By Hao Tang
What are the specific applicable scenarios for ZGC in Dragonwell 11? How can we transform the new garbage collector ZGC?
This article is Part 3 of the 3-part series on Alibaba Dragonwell ZGC. It focuses on the product-ready transformation for ZGC in Dragonwell 11 to effectively deal with the risks of the experimental ZGC in OpenJDK 11 (mentioned in Part 1 of this series). The end of this article summarizes the articles on Dragonwell ZGC and future development.
Part 1 of this 3-part series mentioned that Alibaba transformed ZGC in Dragonwell 11 into a product-ready version. It also mentioned that OpenJDK12-16 is not a long-term support version and is difficult to deploy on a large scale in production. Then, the question arises – why is the ZGC of Dragonwell 11 required instead of OpenJDK 11? What are the specific applicable scenarios for the ZGC of Dragonwell 11?
We believe that as long as Java 11 is adopted, you should choose the product-ready ZGC of Dragonwell 11 instead of the experimental ZGC of OpenJDK 11. One of the most important reasons is the experimental ZGC has a probability of crashes. (Please refer to Part 1 of this 3-part series.) This problem is addressed in the product-ready ZGC. The ZGC of Dragonwell 11 has also improved many features, allowing the ZGC to unlock more scenarios.
The product-ready ZGC of Dragonwell 11 has many advantages:
Dragonwell 11 has ported most of the ZGC-related code of OpenJDK 15 (the first official version of JDK supporting product-ready ZGC). The code improves the features of ZGC, is supported on more platforms, and fixes major bugs of load barriers.
Part 1 mentioned the GC pause may happen between the ZGC load barrier and the load operation. This happens because the ZGC load barrier uses C2 to compile and generate platform-related code in real-time, while the ZGC C2 load barrier of OpenJDK 11 may bring the problem above, thus causing an error. According to the ZGC C2 load barrier transformation of OpenJDK 14, we cancel C2 nodes of the load barrier, transform C2 nodes related to the load operation, and make C2 load barrier generate the correct load barrier and load operation in the machine code generation phase.
Our subsequent practice shows that C2 load barrier reconstruction can eliminate ZGC crashes and improve the availability of the ZGC in production practice.

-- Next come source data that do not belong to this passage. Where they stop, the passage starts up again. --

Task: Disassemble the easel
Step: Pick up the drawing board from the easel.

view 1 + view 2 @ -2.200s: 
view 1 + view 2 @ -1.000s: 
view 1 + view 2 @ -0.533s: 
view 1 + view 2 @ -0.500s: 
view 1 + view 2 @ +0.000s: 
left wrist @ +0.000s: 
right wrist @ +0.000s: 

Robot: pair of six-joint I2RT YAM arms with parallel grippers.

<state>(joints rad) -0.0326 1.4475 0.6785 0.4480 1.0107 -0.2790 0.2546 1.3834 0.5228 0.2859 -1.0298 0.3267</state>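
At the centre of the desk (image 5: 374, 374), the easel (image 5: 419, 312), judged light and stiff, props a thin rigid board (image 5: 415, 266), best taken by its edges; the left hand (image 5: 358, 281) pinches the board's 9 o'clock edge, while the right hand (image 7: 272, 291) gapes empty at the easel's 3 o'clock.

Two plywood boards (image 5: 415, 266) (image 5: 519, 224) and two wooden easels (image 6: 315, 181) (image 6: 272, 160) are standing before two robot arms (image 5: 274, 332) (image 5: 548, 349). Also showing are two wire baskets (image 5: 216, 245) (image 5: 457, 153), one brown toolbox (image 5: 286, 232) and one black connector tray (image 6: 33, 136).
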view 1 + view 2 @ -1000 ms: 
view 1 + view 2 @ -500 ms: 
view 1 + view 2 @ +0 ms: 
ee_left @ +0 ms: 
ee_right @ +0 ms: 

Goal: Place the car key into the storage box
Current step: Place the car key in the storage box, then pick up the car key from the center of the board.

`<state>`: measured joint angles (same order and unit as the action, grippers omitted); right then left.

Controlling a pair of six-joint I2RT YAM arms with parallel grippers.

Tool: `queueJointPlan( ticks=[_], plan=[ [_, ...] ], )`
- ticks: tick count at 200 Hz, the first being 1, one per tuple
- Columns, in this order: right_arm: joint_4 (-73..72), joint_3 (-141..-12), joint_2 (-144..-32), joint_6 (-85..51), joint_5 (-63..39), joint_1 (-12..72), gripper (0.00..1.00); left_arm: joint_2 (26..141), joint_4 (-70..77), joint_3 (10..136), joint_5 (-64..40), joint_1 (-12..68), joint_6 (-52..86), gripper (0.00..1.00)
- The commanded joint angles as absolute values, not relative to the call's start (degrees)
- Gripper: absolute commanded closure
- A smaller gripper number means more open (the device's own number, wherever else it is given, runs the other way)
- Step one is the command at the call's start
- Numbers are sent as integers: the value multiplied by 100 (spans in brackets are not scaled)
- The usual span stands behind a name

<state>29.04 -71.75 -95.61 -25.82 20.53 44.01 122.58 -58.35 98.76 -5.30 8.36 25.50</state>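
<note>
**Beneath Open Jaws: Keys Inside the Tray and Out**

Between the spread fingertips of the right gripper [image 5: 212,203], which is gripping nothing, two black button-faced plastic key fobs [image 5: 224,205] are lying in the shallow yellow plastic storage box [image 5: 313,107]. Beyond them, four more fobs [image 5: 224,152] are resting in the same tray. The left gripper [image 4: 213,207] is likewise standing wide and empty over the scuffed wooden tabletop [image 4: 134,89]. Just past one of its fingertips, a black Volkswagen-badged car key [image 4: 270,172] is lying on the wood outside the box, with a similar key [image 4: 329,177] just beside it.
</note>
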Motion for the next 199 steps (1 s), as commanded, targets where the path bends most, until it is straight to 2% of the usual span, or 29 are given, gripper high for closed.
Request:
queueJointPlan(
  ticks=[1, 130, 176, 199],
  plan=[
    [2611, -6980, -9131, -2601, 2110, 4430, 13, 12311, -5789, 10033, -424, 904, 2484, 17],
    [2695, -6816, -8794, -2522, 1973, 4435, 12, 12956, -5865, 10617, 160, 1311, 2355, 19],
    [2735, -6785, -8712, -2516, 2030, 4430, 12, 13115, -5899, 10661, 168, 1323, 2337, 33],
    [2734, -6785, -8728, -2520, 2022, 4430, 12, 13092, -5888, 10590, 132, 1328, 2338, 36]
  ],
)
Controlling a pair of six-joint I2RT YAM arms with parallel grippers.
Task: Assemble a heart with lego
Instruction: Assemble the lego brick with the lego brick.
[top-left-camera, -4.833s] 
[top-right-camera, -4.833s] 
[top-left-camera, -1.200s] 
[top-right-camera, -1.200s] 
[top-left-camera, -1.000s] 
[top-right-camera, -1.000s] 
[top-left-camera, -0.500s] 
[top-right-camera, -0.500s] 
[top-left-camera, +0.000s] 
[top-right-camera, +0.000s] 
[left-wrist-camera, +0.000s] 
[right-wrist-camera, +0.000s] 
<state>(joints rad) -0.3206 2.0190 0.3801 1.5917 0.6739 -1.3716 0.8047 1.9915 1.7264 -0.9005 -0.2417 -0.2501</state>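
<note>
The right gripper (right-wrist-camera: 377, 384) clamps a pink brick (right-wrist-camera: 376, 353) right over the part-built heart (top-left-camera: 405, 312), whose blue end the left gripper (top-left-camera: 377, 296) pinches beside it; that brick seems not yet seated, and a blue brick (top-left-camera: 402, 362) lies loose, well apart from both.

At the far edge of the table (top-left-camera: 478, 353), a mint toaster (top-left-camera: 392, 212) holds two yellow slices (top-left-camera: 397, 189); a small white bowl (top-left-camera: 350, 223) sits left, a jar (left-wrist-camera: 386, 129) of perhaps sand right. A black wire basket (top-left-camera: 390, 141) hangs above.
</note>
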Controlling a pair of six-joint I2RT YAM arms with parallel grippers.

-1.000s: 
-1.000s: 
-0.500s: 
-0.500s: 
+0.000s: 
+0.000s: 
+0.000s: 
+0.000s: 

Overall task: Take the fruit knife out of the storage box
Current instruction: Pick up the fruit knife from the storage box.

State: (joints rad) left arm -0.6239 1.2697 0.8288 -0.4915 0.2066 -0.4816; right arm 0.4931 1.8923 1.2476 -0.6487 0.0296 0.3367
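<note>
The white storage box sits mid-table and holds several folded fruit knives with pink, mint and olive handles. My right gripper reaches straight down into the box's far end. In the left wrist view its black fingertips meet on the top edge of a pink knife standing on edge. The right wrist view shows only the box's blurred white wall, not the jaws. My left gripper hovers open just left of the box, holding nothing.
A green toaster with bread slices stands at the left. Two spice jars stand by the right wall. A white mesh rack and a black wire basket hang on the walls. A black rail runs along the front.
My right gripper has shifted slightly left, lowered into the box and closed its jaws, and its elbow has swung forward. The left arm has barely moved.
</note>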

Dragonwell 11 adds support for AArch64/Linux. A large amount of Alibaba businesses and its many cloud customers hope to use ZGC capabilities on the AArch64 platform. They also need the long-term support of OpenJDK 11. Therefore, Dragonwell 11 has ported the product-ready code related to the ZGC and AArch64, thus broadening the applicable machines of the ZGC.
Class unloading is an integral part of a complete GC and is responsible for unloading classes no longer active in Java. A large number of classes are generated in much Java code. Classes and objects that are no longer active need to be collected in time, otherwise, the meta-space of class information will be filled up, and subsequent code execution will be affected.
OpenJDK completed the concurrent class unloading feature of ZGC in OpenJDK 12. This process is accompanied by the concurrent transformation of a large number of public data structures (non-ZGC code). The transformation of these massive public data structures includes over one hundred code changes. The slightest misstep can lead to uncontrollable code risks, increasing the subsequent costs of synchronization with upstream.
Dragonwell 11 refers to the existing code of GC class unloading. Combined with the code of ZGC on class unloading in OpenJDK 12, Dragonwell 11 realizes the class unloading of ZGC. The class unloading of ZGC is not concurrent, but our current practice shows that this class unloading process can keep the pause at the 10ms level. Since class unloading does not occur frequently in much business, we make Dragonwell 11 support the option of ZUnloadClassesFrequency to adjust the frequency of class unloading.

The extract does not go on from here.